Task instructions -
Every line in the material below that includes "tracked" should be copied.
(Information supplied)
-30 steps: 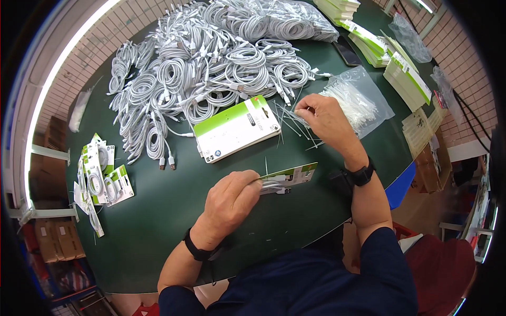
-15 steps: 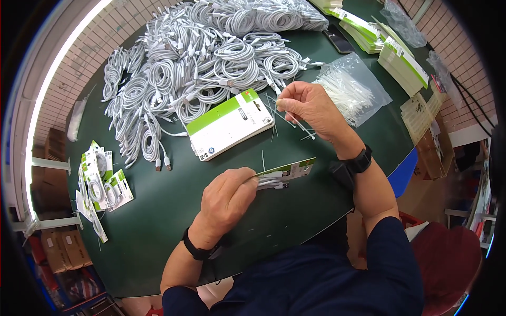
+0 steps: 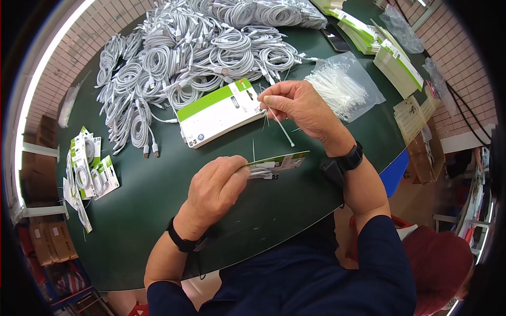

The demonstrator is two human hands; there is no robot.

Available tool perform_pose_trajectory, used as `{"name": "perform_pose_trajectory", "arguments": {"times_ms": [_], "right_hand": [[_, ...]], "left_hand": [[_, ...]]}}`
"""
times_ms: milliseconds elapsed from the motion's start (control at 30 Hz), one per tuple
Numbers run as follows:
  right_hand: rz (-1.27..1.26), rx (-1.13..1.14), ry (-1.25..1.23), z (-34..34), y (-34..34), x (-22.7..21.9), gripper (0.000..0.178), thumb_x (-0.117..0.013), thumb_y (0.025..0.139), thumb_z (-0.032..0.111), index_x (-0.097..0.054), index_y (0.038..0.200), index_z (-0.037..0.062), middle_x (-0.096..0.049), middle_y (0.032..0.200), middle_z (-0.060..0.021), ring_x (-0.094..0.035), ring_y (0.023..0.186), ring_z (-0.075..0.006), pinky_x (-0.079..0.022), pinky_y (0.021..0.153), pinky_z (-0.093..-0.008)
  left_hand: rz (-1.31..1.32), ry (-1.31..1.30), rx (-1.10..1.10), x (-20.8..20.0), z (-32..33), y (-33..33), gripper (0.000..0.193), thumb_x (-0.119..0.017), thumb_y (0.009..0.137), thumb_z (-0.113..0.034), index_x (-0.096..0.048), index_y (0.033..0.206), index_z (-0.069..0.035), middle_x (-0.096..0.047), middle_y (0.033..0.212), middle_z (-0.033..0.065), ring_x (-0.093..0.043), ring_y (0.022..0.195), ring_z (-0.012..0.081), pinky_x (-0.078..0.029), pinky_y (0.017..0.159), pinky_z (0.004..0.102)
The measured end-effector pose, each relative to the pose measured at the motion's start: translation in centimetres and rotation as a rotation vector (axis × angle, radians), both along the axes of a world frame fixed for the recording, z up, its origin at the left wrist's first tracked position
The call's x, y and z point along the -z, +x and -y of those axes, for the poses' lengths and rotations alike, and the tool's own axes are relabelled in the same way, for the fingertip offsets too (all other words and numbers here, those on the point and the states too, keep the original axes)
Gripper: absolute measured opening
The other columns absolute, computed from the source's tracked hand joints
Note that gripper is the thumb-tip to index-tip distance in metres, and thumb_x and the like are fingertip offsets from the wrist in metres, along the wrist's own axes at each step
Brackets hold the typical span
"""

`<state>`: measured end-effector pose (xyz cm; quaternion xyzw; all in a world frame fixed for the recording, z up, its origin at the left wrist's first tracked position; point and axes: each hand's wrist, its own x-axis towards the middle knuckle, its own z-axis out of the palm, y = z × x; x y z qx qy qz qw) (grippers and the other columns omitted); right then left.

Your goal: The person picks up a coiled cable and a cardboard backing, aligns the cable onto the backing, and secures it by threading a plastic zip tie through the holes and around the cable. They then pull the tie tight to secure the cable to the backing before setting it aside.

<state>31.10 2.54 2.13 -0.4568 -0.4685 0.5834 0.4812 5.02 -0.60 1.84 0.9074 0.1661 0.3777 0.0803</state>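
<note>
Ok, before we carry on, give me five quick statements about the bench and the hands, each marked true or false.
1. The left hand grips a printed card with a light grey cable. True.
2. The right hand is empty. False: it pinches a white zip tie.
3. The bag of zip ties lies left of the cable pile. False: it lies to the right.
4. A green-and-white card stack lies on the dark green table. True.
5. The carded cables stand in a neat row. False: they lie overlapping in a heap.
</note>
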Motion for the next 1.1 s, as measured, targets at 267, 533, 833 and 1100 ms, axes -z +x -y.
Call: {"name": "perform_pose_trajectory", "arguments": {"times_ms": [267,533,833,1100], "right_hand": [[0.089,0.007,0.03,1.1,-1.3,-0.8,0.02,-0.071,0.095,0.009,-0.072,0.11,-0.0038,-0.072,0.092,-0.0062,-0.064,0.072,-0.0073,-0.051,0.064,-0.02],[0.09,-0.174,0.017,1.5,-1.3,-1.0,0.017,-0.073,0.092,0.007,-0.072,0.105,-0.0034,-0.072,0.089,-0.007,-0.063,0.066,-0.0075,-0.051,0.057,-0.0205],[0.014,-0.165,-0.062,1.6,-1.7,-1.4,0.009,-0.073,0.091,0.006,-0.068,0.095,-0.0007,-0.073,0.085,-0.0086,-0.067,0.064,-0.0093,-0.05,0.055,-0.0193],[0.026,-0.303,-0.158,1.0,-2.1,-0.2,0.011,-0.073,0.091,0.009,-0.065,0.09,0.0004,-0.073,0.082,-0.0087,-0.067,0.062,-0.0091,-0.05,0.054,-0.0189]], "left_hand": [[-0.005,0.011,0.002,0.0,0.4,-0.2,0.026,-0.078,0.071,0.005,-0.065,0.092,0.001,-0.067,0.096,0.0121,-0.068,0.077,0.0272,-0.057,0.066,0.0347],[0.008,0.036,0.02,0.3,0.0,-0.1,0.025,-0.078,0.071,0.005,-0.065,0.093,0.001,-0.067,0.096,0.0122,-0.068,0.077,0.0273,-0.057,0.067,0.0348],[0.027,0.036,0.034,0.5,-0.2,0.0,0.026,-0.079,0.07,0.007,-0.066,0.093,0.001,-0.067,0.095,0.0127,-0.068,0.077,0.027,-0.057,0.066,0.0344],[0.006,0.016,0.015,0.2,-0.2,0.2,0.026,-0.079,0.069,0.007,-0.067,0.092,0.001,-0.067,0.094,0.0121,-0.068,0.077,0.0266,-0.056,0.064,0.0334]]}}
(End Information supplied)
Written response -
The measured end-effector pose, each relative to the pose measured at the motion's start: translation in centimetres and rotation as a rotation vector (axis × angle, radians), both along the axes of a world frame fixed for the recording, z up, its origin at the left wrist's first tracked position
The other columns absolute, computed from the source's tracked hand joints
`<state>`: measured end-effector pose (xyz cm; quaternion xyzw; all in a world frame fixed for the recording, z up, its origin at the left wrist's first tracked position; point and axes: each hand's wrist, its own x-axis towards the middle knuckle, its own z-axis out of the palm, y = z × x; x y z qx qy qz qw) (grippers and the other columns omitted); right then left.

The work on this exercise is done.